TimeGPT simplifies date and time conversions all in a centralized application. Calculate time between the present or past/future dates, find times in other time zones, and more. Try TimeGPT today and streamline your time!
Hey all!
A common task I run into while working on my day to day job always involves the following:
- Correlating logs for multiple services which may or may not be in the time zone that I am currently in for any investigation or incident.
- Checking to see what time it is at a team or colleague's location.
- Estimating time and dates in the past and the future for planning and cost calculation.
Maybe I'm not that efficient, but I always found myself searching and visiting multiple different websites just to answer these questions. Each website either only deals with time, only deals with dates, have some weird formatting for entry, etc. All this is such a drag on getting shit done.
Introducing, ✨TimeGPT✨. I made this over a weekend to test out Next.js 13's new features and ChatGPT's API. There are a couple kinks here and there. The accuracy of the results are mostly good, but they are all subject to the limitation of gpt-3.5-turbo which will get better over time. Anyway, hope you all enjoy and feel free to leave feedback for any improvements! 💎
@hudididudidi Lately, I've found myself needing to check the time abroad, and it's a hassle to search all over the place. Thanks for creating such a useful tool!
@hudididudidi Hey Stanley, I really want to join your team and help you guys as a developer! I sent a connection invitation on Linkedin! (Hasan Safarli)
I used ChatGPT in the past trying to convert times. So theoretically this would be a good project. Unfortunately, I have never had a good experience. So far it was never correct! Even now it changed its responses a couple of times, with the closest being 1 hour too early (e.g. "What is the time in Sydney/Australia?", Result: 5pm even though its 6pm). It's much simpler and more accurate to prompt Google instead.

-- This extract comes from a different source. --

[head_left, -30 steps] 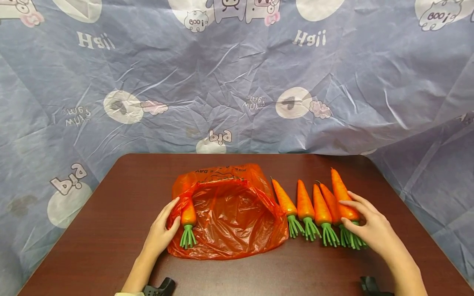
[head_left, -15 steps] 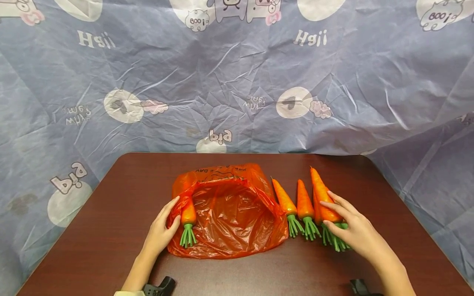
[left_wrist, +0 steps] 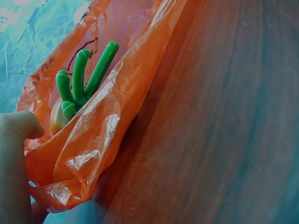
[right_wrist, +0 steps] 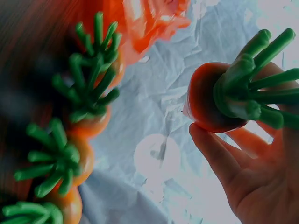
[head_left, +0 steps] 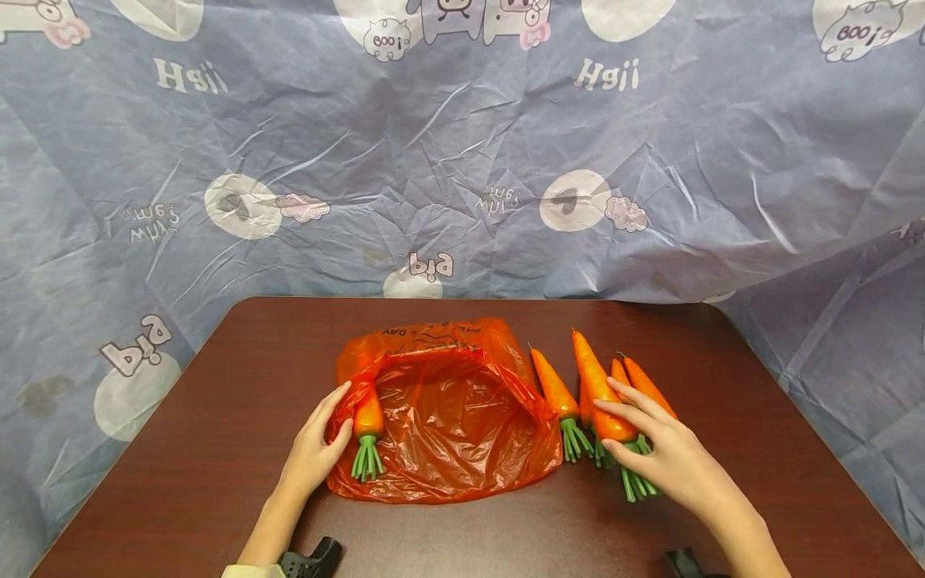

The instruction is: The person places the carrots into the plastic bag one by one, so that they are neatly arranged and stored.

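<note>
Right hand (head_left: 665,453): grasps one carrot (head_left: 601,405) near its thick end, raised above the surface (head_left: 202,449), tip pointing away. Left hand (head_left: 314,445): pinches the left edge of one red bag (head_left: 455,433), mouth open toward the near side. Bagged carrot (head_left: 368,419): lies at the bag's left, partly inside. Four loose carrots (head_left: 552,385): lie in a row right of the bag. Printed cloth (head_left: 462,120): hangs behind.

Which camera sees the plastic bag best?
The head view: it shows nearly the whole plastic bag and looks inside. The left wrist view has a close-up part; the right wrist view, only a bit.
</note>
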Demonstrator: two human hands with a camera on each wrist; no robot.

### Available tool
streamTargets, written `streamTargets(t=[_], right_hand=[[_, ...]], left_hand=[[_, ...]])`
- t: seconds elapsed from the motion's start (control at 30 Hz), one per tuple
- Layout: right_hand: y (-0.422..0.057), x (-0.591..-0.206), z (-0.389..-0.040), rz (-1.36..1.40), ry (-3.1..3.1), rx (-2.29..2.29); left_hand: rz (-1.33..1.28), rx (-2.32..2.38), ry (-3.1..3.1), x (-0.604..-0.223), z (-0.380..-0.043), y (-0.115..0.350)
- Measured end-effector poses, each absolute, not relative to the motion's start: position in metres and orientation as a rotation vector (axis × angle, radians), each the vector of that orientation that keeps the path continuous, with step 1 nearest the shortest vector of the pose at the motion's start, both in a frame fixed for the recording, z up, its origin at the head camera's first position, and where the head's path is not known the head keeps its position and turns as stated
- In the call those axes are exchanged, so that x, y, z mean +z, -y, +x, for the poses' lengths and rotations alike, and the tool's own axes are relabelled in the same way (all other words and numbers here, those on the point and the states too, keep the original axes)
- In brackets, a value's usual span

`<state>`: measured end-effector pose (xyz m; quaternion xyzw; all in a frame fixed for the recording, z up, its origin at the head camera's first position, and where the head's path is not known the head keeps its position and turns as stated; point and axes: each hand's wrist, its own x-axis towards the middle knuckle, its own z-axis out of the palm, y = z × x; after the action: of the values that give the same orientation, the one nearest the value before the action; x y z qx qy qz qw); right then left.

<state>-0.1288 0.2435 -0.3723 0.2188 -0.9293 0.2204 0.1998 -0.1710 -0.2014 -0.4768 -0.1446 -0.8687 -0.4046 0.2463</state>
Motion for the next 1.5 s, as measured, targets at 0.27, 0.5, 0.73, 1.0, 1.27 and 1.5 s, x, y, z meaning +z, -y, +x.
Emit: streamTargets(t=[0.27,0.5,0.73,1.0,1.27,1.5], right_hand=[[-0.225,-0.367,-0.124,0.746,2.530,0.619],[-0.212,-0.366,-0.120,0.818,2.535,0.616],[-0.197,-0.365,-0.119,0.935,2.524,0.618],[-0.183,-0.371,-0.118,1.050,2.581,0.730],[-0.171,-0.377,-0.120,1.104,2.618,0.779],[-0.161,-0.382,-0.125,1.134,2.642,0.790]], left_hand=[[-0.399,-1.100,2.358,-0.478,-0.172,0.202],[-0.416,-1.102,2.354,-0.477,-0.172,0.201],[-0.397,-1.096,2.361,-0.476,-0.172,0.202],[-0.386,-1.103,2.376,-0.475,-0.172,0.202],[-0.379,-1.087,2.382,-0.477,-0.171,0.202],[-0.387,-1.087,2.382,-0.477,-0.171,0.201]])
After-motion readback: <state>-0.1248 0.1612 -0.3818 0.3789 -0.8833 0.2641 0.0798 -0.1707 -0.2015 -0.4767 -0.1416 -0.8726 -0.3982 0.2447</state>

@enrico_stahn This is indeed something I ran into while building this out. There are some limitations with using GPT for this. Hopefully with some more tuning I can increase the accuracy of the responses somewhat, but much of the work to improve the accuracy falls on OpenAI.

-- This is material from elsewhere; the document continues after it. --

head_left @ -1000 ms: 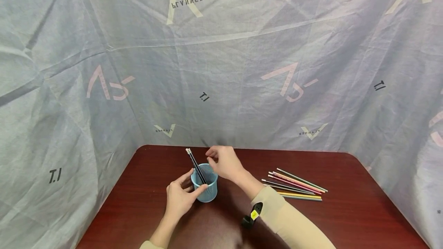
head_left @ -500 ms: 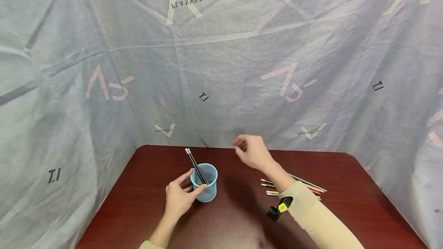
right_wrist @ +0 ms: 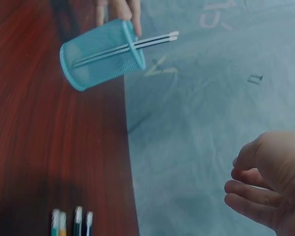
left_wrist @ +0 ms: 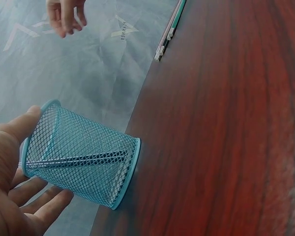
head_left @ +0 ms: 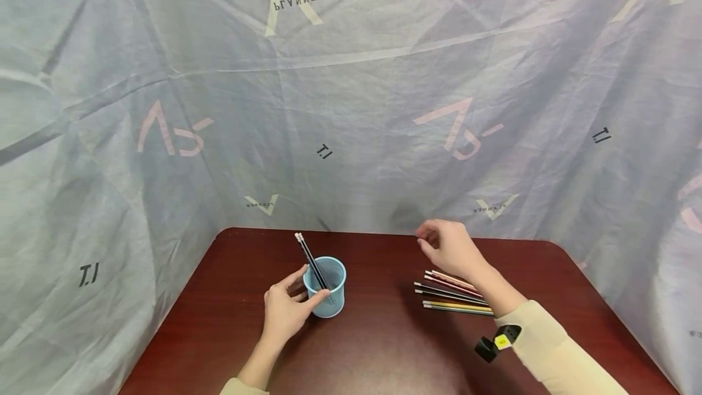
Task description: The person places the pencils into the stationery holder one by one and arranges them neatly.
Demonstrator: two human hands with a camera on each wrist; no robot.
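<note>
A light blue mesh pencil cup point(head_left: 336, 305) stands upright on the table, left of the middle in the head view. Two dark pencils point(head_left: 307, 252) with white ends up lean inside it towards the left. My left hand point(head_left: 284, 308) holds the cup from the left, its thumb at the near rim and its fingers round the far side; the left wrist view shows the mesh wall point(left_wrist: 83, 142) between them. Above the table's back right, my right hand point(head_left: 450, 247) hangs with loosely bent fingers and nothing in them. Loose pencils point(head_left: 457, 307) lie below it, partly hidden by the forearm.
The dark red wooden table point(head_left: 373, 346) has a grey printed cloth point(head_left: 356, 108) hanging close behind its back edge and at both sides. The loose pencils fan out on the right, white ends towards the cup. A black wrist camera point(head_left: 487, 348) sticks out from the right sleeve.
My right hand has moved from beside the cup's rim to the right, over towards the loose pencils, empty throughout. My left hand, the cup and its two pencils have stayed put.
</note>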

It's an interesting idea, but in application it is not really usable.
Some prompts will get a working result one time, and an error message a second later. An example "current unix timestamp" will sometimes get me the current UNIX timestamp, and about half the time "Sorry, as an AI language model, I cannot generate current unix timestamp since it is dependent on the current time and date in your timezone. However, if you provide me with a specific time or date relative to today and a timezone to convert to, I can provide you with the corresponding time and date in the requested timezone."

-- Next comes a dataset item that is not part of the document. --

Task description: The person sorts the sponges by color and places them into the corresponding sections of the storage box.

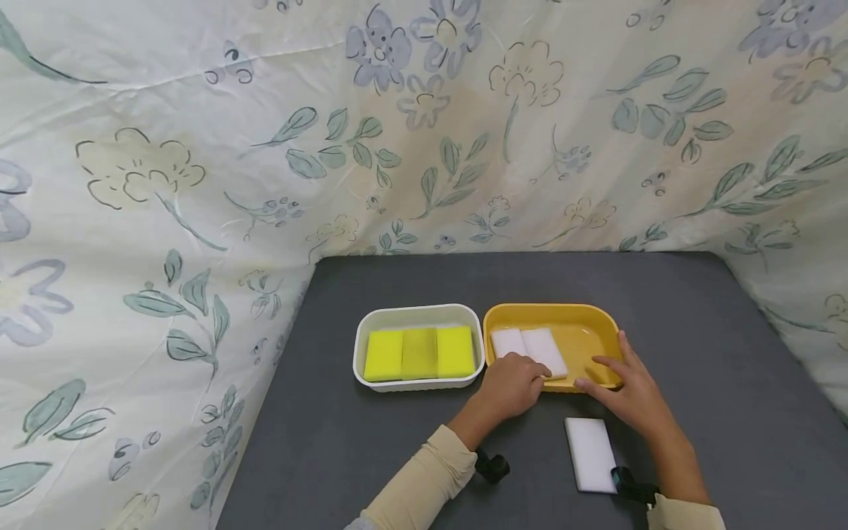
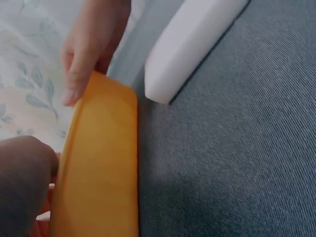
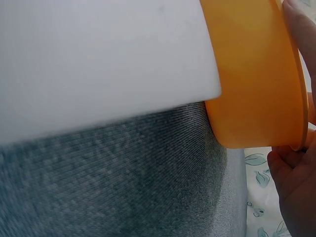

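Two white sponges (image 1: 546, 350) lie side by side in the left half of a yellow-orange tray (image 1: 586, 342). My left hand (image 1: 513, 384) reaches over the tray's near rim, its bent fingers at the near end of these sponges. In the left wrist view the tray wall hides most of those fingers. At the tray's near right corner my right hand (image 1: 629, 386) holds the rim, thumb at the front side and fingers around the right end. Another white sponge (image 1: 591, 455) lies on the table just in front of the tray, close to the right wrist.
A white tray (image 1: 361, 353) stands against the left side of the orange one, with three yellow sponges (image 1: 419, 353) in a row inside. Both trays are on a dark grey table (image 1: 318, 456). A flowered cloth (image 1: 397, 184) hangs behind and along the sides.
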`<state>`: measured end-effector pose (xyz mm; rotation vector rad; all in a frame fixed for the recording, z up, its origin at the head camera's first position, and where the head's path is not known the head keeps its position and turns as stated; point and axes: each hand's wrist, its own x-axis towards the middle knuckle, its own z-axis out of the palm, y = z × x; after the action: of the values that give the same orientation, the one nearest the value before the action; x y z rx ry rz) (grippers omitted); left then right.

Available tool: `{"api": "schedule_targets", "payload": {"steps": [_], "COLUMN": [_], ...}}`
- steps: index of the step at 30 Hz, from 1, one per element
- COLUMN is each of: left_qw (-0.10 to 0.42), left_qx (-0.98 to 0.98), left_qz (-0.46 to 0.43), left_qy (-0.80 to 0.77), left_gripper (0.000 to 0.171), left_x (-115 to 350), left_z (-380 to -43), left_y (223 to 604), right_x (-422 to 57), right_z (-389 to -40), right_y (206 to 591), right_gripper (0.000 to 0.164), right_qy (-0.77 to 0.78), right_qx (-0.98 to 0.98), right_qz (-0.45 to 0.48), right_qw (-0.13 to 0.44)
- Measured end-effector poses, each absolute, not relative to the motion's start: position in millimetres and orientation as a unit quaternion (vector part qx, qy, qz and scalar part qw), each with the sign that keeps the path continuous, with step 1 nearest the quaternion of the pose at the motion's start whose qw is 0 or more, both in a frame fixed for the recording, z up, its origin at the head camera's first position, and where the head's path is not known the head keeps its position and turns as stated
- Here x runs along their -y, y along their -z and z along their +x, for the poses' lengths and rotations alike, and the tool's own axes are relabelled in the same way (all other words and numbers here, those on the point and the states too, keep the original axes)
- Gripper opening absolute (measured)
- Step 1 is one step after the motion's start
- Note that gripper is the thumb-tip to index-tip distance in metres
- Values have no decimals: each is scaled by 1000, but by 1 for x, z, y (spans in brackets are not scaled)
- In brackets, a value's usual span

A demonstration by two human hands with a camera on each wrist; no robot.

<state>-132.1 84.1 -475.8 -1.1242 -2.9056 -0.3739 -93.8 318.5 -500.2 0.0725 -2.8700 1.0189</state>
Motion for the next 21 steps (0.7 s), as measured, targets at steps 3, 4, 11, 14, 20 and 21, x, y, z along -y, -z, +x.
{"api": "schedule_targets", "payload": {"steps": [3,4,11,14,20,21], "left_qw": [0,-6,-102,-132,-125,-122], "left_qx": [924,923,920,919,922,923], "left_qz": [-367,-370,-375,-369,-365,-363], "left_qy": [106,103,54,48,23,20], "left_gripper": [32,35,52,54,60,62], "left_x": [-84,-84,-92,-95,-94,-94], "left_z": [-132,-132,-134,-137,-137,-136], "left_y": [480,481,484,482,480,480], "right_x": [-318,-318,-322,-322,-321,-320], "right_z": [-94,-94,-93,-92,-91,-91], "right_y": [500,501,496,495,496,497], "right_gripper": [72,72,71,71,69,69], "right_qy": [-336,-336,-345,-344,-343,-344], "right_qx": [941,940,938,939,938,938], "right_qz": [26,28,20,17,35,37], "right_qw": [42,41,27,26,33,34]}}
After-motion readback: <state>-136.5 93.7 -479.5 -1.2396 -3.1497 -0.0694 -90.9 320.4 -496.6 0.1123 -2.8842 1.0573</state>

If you hit enter more than once, you end up with the output of those two queries being mixed into each other. Using the same prompt as above "current unix timestamp" with enter hit twice with a second between, I get "I do not have access to real-timeSorry, data as and an cannot AI provide language current model timestamps,. I However do not, have if access you to give the me current a unix specific timestamp time as or it requires date real relative to-time interaction today with the and system a. timezone However to, convert I to can, convert I unix can provide timestamps to you readable with dates the and corresponding times time if and you date provide me in with the one requested. timezone." Which is two instances of the error message woven together awkwardly.